== Problem description ==
An exact copy of the lines from the one containing "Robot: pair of" through the last line below is required; include both of those lines and no others.

== Provided material ==
↓

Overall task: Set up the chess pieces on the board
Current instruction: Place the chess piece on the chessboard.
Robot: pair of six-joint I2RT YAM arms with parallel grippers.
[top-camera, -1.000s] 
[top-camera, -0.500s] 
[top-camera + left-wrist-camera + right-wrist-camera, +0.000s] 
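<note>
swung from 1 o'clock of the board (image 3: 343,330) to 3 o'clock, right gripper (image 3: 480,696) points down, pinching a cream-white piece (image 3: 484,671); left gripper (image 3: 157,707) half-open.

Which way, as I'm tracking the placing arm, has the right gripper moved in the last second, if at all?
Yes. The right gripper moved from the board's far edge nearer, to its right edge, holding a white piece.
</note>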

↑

== Task result ==
Robot: pair of six-joint I2RT YAM arms with parallel grippers.
[top-camera, -1.000s] 
[top-camera, -0.500s] 
[top-camera + left-wrist-camera + right-wrist-camera, +0.000s] 
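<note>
swung from 1 o'clock of the board (image 3: 343,330) to 3 o'clock, right gripper (image 3: 480,696) points down, pinching a cream-white piece (image 3: 484,671); left gripper (image 3: 157,707) half-open.

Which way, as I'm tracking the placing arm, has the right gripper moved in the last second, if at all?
Yes. The right gripper moved from the board's far edge nearer, to its right edge, holding a white piece.
</note>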

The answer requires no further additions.